Loss severity and gross damage
Gross damage is estimated as replacement cost multiplied by the damage percentage. For example, a USD 500,000 property at 25% severity produces USD 125,000 gross damage. If severity increases to 40%, gross damage rises to USD 200,000, helping stress‑test repair budgets and cash needs.
Replacement cost versus ACV depreciation
If coverage is Actual Cash Value, depreciation reduces the claimable amount. The calculator applies an annual depreciation rate times asset age, capped at 80%. With 8 years and 5% per year, the factor is 40%, so USD 125,000 gross damage becomes USD 75,000 after depreciation. At 12 years, the factor reaches 60%, dropping the same gross damage to USD 50,000.
Deductible, salvage, and the adjusted loss
Salvage and recoveries lower the loss before the deductible. Using USD 10,000 salvage and a USD 5,000 deductible, the USD 75,000 loss becomes USD 65,000 after salvage and then USD 60,000 after deductible. Recording salvage realistically avoids overstating the insurer’s share for recoverable inventory or equipment resale.
Coinsurance and limit effects
Coinsurance compares your amount insured to the required amount, typically a percentage of replacement cost. If the requirement is 80%, the required insurance on USD 500,000 is USD 400,000. With a USD 350,000 limit, the coinsurance factor is 0.875, reducing a USD 60,000 post‑deductible loss to USD 52,500, before applying the policy limit. Raising the limit to USD 450,000 restores the factor to 1.000 and removes the proportional penalty.
Business interruption and recovery planning
Business interruption is modeled from payable downtime days times daily gross profit, plus extra expense, capped by the BI limit. With 30 downtime days, 10% mitigation, and a 3‑day waiting period, payable days are 24. A USD 3,000 daily profit yields USD 72,000 BI loss; adding USD 15,000 extra expense totals USD 87,000, limited by coverage. If mitigation improves to 25%, payable days fall to 19.5 and BI loss drops to USD 58,500. Use the out‑of‑pocket estimate to set emergency liquidity targets for each location.
1) What does this calculator estimate?
It estimates property claim payable, business interruption payable, total payable, and likely out‑of‑pocket costs using your loss severity, policy limits, deductible, coinsurance, and downtime assumptions.
2) How is coinsurance applied here?
Coinsurance factor equals min(1, amount insured divided by required insurance). Required insurance equals coinsurance percentage times replacement cost. The factor reduces the post‑deductible loss before the policy limit is applied.
3) When should I choose ACV instead of replacement cost?
Choose ACV when your policy settles on actual cash value or when depreciation is required for certain assets.

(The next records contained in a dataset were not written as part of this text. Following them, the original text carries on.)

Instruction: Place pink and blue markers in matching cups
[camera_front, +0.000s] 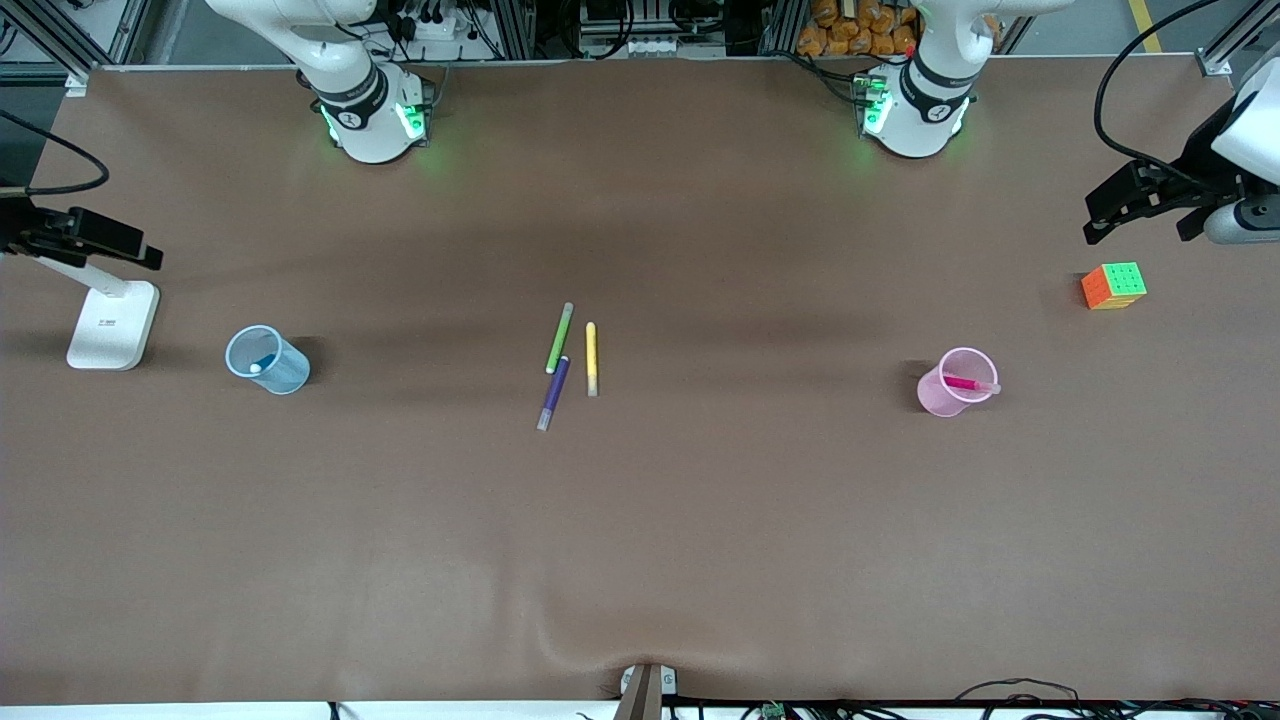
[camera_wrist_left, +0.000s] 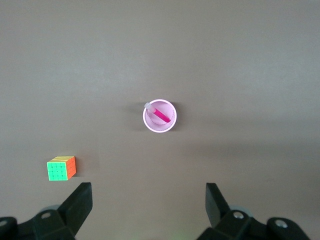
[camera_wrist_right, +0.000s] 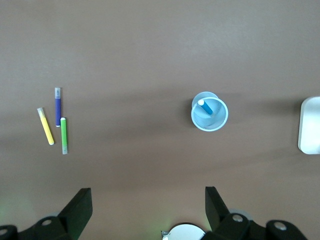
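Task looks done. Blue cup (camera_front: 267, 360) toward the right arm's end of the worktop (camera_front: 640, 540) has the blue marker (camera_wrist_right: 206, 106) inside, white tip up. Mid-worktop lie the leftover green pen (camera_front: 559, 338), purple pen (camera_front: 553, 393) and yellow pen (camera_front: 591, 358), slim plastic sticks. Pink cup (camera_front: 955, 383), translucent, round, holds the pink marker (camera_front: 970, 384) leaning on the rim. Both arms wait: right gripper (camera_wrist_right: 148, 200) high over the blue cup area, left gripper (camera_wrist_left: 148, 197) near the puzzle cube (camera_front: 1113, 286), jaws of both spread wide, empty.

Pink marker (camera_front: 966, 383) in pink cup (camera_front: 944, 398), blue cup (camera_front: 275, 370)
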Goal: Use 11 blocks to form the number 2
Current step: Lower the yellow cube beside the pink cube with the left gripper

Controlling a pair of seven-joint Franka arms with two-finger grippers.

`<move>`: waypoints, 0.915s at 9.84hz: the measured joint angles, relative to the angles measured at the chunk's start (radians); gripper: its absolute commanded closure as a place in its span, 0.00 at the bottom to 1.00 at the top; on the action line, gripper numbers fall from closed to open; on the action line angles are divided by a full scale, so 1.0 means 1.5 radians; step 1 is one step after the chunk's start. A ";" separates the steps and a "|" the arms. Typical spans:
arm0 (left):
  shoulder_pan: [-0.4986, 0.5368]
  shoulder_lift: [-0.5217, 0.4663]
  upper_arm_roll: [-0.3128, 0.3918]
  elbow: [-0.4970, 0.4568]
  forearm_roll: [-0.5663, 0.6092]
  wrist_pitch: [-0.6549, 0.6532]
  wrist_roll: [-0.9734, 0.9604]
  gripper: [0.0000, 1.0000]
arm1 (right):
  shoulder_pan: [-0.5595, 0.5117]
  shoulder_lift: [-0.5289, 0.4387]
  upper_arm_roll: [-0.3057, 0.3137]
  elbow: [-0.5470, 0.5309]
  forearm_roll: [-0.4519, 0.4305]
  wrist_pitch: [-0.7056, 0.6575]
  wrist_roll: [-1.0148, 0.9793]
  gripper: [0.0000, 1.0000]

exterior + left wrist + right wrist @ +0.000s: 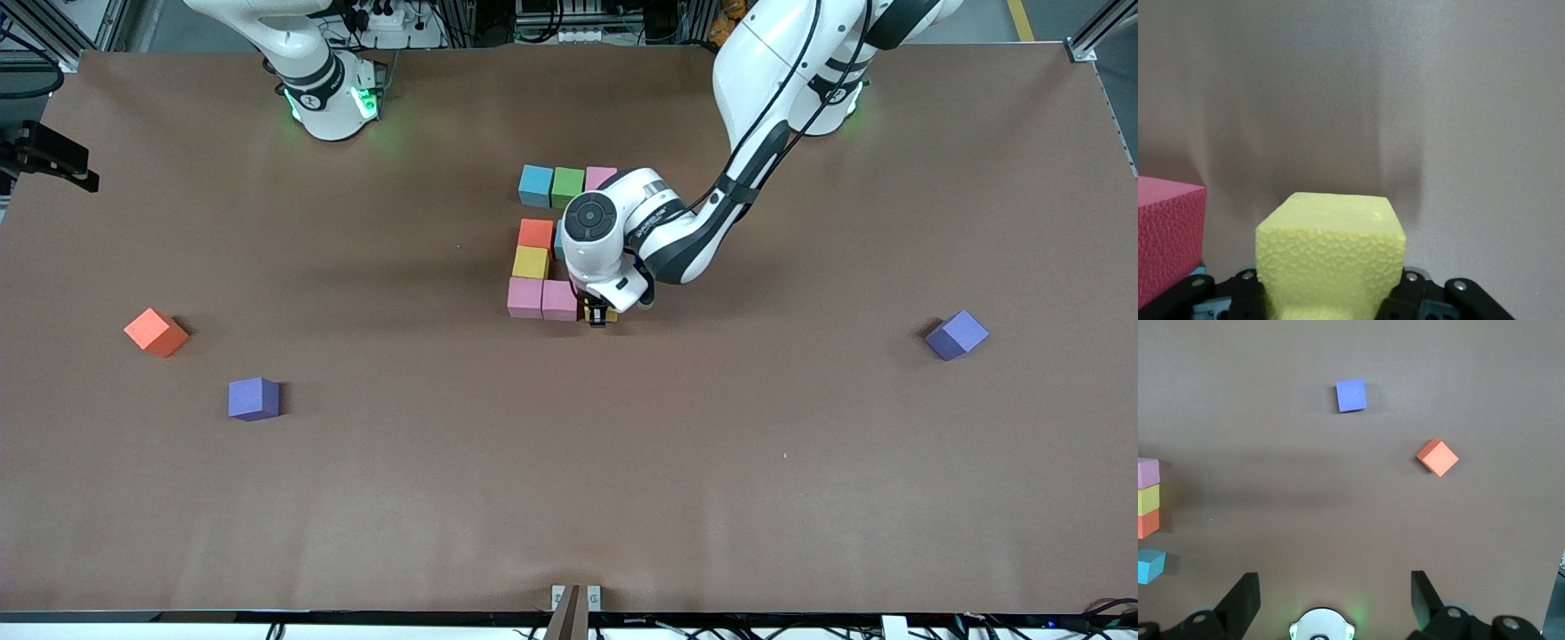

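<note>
Two arms work over a brown desk [800, 489]; the left gripper [598, 316] is low at the middle of the front view, its fingers [1245, 293] clamped on a yellow cube [1331, 257] at the lower end of the number 2 [544, 240], just beside the pink cube [560, 300] of the bottom row (in the left wrist view that pink neighbour [1168, 233] fills the lower left corner, whether it touches the yellow cube I cannot tell).

The unfinished digit sits at the centre of the front view: a top row of light blue cube [535, 185], green cube [567, 186] and a pink top cube [599, 177], partly hidden by the arm; below it a column of red-orange cube [536, 233], a second yellow cube [531, 261] and a corner pink cube [524, 297]; the rest lies under the wrist.

The right gripper [1335, 593] waits high near its base at the upper left of the front view, its fingers spread wide apart and holding nothing.

A loose orange cube [156, 332] sits at the middle left of the front view; a purple cube [253, 397] lies lower than it and nearer the centre; another purple cube [957, 334] sits at the middle right, well apart from the digit.
</note>
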 measured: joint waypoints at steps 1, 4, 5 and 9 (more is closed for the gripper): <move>-0.001 0.003 0.000 0.000 0.000 0.000 -0.002 0.97 | 0.000 0.000 0.000 0.000 0.000 0.000 0.000 0.00; -0.009 0.012 0.000 0.000 0.000 0.000 -0.003 0.96 | 0.000 0.000 0.000 0.000 0.000 0.000 0.000 0.00; -0.009 0.012 0.000 0.001 0.000 0.000 -0.003 0.96 | 0.000 0.000 0.000 0.000 0.000 0.000 0.000 0.00; -0.014 0.013 0.001 0.002 0.003 0.000 -0.003 0.96 | 0.000 0.000 0.000 0.001 0.000 0.000 0.000 0.00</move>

ACV reduces the gross damage by a depreciation factor based on asset age and annual depreciation rate.
4) How is business interruption calculated?
Payable BI days equal effective downtime minus the waiting period. Effective downtime is downtime reduced by mitigation. BI loss equals payable days times daily gross profit, then extra expense is added and the total is capped at the BI limit.
5) Why can out-of-pocket be higher than my deductible?
Out‑of‑pocket includes deductible, coinsurance penalties, and any amounts above property or BI limits. It can also reflect downtime costs that exceed BI coverage and extra expenses beyond the stated limit.
6) Can I use the exports for claim submission?
Exports are best for internal planning and documentation. Insurers typically require detailed inventories, invoices, financial statements, and adjuster assessments. Use the CSV/PDF as a starting summary and attach supporting evidence.